- **GOAL OF THE EXERCISE**
The material below holds pictures; leave them out and reproduce exactly the lines from the one with "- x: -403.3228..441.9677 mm" through the one with "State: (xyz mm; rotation", inclusive.
▽
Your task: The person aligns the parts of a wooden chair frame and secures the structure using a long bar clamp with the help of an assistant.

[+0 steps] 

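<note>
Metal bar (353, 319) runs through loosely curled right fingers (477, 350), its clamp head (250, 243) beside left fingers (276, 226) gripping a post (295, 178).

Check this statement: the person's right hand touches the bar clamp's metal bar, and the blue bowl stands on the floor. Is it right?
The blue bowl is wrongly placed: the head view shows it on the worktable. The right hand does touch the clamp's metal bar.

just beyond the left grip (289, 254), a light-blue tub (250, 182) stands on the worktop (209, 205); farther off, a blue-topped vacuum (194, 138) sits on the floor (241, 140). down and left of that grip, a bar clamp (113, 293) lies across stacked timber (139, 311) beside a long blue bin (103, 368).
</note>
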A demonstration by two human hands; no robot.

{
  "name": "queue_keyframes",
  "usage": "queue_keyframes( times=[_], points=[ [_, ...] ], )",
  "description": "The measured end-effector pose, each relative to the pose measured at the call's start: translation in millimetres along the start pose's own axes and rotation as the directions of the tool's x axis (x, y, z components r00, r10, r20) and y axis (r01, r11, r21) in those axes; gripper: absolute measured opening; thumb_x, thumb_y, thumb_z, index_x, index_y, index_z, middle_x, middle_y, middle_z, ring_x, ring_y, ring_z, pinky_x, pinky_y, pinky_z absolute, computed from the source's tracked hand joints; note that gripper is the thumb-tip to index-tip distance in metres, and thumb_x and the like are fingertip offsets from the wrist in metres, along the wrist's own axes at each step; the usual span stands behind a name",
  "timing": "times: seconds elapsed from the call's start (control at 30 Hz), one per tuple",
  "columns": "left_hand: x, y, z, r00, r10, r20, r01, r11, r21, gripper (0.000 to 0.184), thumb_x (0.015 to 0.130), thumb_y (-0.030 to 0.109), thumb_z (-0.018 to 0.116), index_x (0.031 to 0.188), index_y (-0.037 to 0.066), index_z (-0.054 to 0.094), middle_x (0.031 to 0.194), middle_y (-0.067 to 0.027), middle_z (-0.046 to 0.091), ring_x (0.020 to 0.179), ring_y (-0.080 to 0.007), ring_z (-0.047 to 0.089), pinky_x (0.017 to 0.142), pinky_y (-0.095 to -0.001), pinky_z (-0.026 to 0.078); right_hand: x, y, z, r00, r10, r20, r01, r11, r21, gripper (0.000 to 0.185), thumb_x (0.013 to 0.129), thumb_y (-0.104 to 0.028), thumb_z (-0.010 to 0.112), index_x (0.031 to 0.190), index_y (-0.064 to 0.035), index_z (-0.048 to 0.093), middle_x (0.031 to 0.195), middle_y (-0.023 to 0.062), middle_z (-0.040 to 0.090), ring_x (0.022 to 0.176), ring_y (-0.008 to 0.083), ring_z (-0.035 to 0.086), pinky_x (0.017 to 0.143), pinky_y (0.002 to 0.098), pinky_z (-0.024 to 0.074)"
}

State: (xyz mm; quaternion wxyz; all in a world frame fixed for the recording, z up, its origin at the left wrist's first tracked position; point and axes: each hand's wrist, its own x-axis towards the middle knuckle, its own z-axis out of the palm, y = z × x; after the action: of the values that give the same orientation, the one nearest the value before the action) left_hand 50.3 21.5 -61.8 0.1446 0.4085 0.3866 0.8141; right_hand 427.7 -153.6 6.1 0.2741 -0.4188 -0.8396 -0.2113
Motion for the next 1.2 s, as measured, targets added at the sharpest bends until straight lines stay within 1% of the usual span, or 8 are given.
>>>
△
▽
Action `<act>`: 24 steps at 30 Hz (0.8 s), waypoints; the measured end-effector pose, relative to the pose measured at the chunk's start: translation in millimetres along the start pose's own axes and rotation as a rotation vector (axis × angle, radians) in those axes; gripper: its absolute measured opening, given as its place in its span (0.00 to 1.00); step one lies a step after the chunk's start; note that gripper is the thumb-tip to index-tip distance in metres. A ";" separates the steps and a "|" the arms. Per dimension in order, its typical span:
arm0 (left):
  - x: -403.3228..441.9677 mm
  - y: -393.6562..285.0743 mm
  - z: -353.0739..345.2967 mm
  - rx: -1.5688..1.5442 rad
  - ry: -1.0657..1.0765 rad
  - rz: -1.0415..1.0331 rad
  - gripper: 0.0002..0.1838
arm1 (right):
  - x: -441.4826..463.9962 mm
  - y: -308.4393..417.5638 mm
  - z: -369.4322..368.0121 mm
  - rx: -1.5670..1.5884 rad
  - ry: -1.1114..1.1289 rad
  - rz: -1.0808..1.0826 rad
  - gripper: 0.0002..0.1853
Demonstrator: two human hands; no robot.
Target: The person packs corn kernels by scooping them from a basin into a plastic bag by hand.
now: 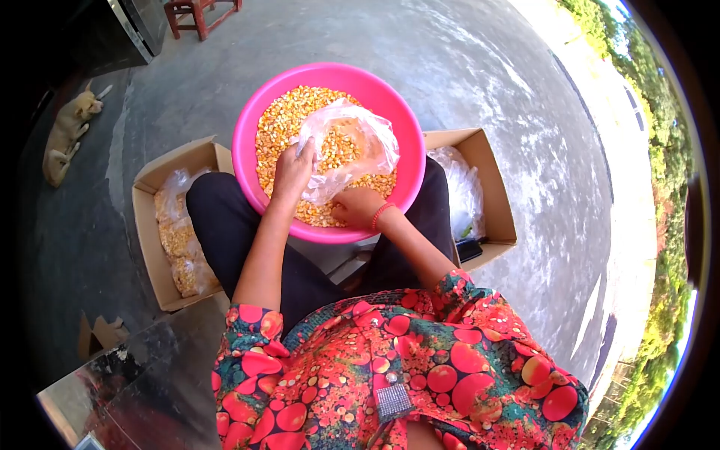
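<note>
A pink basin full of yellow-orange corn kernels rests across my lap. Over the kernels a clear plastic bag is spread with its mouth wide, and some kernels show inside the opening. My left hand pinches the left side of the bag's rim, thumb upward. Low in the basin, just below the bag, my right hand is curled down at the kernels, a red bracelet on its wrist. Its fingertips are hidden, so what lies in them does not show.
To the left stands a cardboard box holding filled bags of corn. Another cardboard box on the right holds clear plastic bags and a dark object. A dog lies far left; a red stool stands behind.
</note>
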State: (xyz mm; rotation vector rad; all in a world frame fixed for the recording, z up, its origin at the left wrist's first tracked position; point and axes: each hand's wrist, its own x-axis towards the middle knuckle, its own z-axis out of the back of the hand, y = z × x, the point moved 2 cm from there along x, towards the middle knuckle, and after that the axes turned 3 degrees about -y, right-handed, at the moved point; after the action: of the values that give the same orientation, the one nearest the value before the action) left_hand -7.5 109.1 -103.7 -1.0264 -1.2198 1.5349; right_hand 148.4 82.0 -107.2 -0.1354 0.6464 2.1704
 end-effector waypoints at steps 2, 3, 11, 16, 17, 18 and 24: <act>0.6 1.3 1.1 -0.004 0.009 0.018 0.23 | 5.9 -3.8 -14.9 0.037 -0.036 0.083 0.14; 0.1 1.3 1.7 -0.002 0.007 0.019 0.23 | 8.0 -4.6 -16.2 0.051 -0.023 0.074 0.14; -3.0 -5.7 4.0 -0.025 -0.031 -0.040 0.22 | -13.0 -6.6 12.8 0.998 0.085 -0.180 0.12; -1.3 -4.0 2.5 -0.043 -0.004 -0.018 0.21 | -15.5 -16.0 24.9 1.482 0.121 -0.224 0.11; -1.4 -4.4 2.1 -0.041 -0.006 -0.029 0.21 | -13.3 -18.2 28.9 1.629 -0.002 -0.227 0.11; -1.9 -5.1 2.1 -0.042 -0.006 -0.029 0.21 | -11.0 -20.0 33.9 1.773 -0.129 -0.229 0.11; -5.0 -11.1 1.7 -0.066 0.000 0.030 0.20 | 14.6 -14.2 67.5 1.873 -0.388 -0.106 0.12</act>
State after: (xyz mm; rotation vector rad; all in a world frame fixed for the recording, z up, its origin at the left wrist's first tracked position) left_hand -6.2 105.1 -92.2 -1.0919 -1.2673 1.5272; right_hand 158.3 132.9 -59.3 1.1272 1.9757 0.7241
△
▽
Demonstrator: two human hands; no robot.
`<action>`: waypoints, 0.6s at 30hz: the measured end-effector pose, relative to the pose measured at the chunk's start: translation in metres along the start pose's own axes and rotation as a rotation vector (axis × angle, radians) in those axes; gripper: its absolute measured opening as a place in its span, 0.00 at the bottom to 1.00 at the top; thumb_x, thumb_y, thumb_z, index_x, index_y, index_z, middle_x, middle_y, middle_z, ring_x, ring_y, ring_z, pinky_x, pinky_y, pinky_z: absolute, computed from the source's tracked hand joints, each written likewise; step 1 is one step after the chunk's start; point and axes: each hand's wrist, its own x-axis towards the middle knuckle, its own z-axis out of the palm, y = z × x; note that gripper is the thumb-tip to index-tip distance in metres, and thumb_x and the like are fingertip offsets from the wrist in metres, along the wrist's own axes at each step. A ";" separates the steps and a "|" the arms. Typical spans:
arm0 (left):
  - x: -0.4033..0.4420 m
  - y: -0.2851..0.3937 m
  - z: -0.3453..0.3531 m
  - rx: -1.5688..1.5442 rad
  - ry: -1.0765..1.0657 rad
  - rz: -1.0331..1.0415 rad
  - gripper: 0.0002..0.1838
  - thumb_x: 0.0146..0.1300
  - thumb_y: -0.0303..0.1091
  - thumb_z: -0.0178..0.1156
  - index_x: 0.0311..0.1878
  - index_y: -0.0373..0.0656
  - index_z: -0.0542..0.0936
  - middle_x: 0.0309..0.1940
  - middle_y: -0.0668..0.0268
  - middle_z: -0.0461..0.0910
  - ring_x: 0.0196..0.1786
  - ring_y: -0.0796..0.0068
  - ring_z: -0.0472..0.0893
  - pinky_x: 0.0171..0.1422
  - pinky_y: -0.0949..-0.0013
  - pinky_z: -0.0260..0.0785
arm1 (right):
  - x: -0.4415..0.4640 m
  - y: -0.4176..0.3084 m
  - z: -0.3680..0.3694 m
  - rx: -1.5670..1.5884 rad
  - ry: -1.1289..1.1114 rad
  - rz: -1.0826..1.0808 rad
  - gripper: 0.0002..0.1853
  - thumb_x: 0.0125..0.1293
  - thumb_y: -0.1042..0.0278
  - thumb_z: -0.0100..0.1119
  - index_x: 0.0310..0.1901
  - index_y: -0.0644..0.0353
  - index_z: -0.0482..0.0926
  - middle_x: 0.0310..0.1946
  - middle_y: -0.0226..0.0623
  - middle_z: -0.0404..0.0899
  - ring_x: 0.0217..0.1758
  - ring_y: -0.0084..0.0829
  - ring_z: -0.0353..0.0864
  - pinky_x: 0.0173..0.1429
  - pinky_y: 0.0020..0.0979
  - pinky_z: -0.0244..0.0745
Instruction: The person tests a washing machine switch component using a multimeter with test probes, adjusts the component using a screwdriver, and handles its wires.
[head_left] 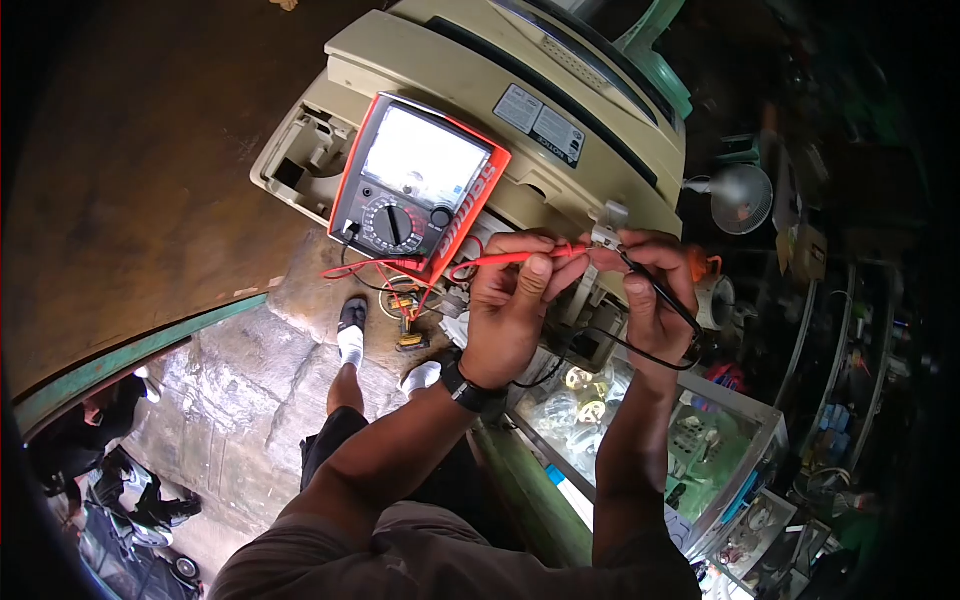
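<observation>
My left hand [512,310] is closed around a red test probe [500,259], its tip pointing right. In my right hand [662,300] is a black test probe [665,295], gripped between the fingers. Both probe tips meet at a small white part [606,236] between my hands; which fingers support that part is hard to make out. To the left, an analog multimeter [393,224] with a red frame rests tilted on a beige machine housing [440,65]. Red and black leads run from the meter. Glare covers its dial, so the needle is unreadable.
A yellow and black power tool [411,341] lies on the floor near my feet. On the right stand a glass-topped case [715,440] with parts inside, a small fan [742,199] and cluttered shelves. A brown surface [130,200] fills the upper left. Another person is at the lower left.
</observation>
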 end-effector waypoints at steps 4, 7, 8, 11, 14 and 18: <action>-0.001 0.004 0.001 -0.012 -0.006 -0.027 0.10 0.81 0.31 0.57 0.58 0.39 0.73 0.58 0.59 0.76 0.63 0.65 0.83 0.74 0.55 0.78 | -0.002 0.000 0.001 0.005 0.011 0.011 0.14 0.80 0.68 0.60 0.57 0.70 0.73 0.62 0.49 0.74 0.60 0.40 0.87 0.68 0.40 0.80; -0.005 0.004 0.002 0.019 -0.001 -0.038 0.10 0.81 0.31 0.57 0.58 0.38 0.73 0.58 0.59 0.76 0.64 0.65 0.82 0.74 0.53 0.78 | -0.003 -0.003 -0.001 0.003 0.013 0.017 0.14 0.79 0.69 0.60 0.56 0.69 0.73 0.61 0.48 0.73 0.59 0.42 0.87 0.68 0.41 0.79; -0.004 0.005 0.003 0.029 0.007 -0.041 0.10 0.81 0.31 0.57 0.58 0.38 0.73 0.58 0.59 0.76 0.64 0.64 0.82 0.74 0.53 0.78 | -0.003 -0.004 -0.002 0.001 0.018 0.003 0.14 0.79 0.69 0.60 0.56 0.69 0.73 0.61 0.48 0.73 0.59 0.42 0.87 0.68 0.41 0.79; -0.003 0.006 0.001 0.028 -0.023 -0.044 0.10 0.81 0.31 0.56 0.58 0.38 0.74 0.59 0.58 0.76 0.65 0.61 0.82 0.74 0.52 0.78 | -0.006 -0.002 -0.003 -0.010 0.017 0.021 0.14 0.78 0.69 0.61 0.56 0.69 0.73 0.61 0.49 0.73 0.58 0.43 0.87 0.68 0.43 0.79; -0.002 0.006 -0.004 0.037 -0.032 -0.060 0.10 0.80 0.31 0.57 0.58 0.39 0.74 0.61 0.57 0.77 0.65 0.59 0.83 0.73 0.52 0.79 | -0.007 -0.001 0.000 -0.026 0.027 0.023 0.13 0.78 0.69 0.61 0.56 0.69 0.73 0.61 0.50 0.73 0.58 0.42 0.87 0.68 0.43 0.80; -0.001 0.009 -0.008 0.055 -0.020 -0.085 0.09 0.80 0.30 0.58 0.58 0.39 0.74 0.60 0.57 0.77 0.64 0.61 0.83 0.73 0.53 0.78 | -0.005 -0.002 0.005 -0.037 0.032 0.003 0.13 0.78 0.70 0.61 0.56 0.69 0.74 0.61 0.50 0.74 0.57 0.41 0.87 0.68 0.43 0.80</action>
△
- **ANSWER BOX**
  - x: -403.3228..441.9677 mm
  - y: -393.6562..285.0743 mm
  - z: -353.0739..345.2967 mm
  - rx: -1.5688..1.5442 rad
  - ry: -1.0657..1.0765 rad
  - rz: -1.0415..1.0331 rad
  - gripper: 0.0002..0.1838
arm1 (right):
  - x: -441.4826..463.9962 mm
  - y: -308.4393..417.5638 mm
  - z: -369.4322..368.0121 mm
  - rx: -1.5670..1.5884 rad
  - ry: -1.1114..1.1289 rad
  - rz: -1.0808..1.0826 rad
  - gripper: 0.0002..0.1853
Demonstrator: two human hands; no robot.
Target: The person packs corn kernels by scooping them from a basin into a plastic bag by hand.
now: 
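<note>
A pink basin full of yellow-orange corn kernels rests across my lap. Over the kernels a clear plastic bag is spread with its mouth wide, and some kernels show inside the opening. My left hand pinches the left side of the bag's rim, thumb upward. Low in the basin, just below the bag, my right hand is curled down at the kernels, a red bracelet on its wrist. Its fingertips are hidden, so what lies in them does not show.
To the left stands a cardboard box holding filled bags of corn. Another cardboard box on the right holds clear plastic bags and a dark object. A dog lies far left; a red stool stands behind.
</note>
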State: (xyz mm; rotation vector rad; all in a world frame fixed for the recording, z up, its origin at the left wrist's first tracked position; point and axes: each hand's wrist, its own x-axis towards the middle knuckle, its own z-axis out of the back of the hand, y = z × x, the point moved 2 cm from there along x, towards the middle knuckle, and after that the axes turned 3 degrees about -y, right-handed, at the moved point; after the action: of the values that give the same orientation, the one nearest the value before the action) left_hand -7.5 109.1 -103.7 -1.0264 -1.2198 1.5349; right_hand 148.4 82.0 -107.2 -0.1354 0.6464 2.1704

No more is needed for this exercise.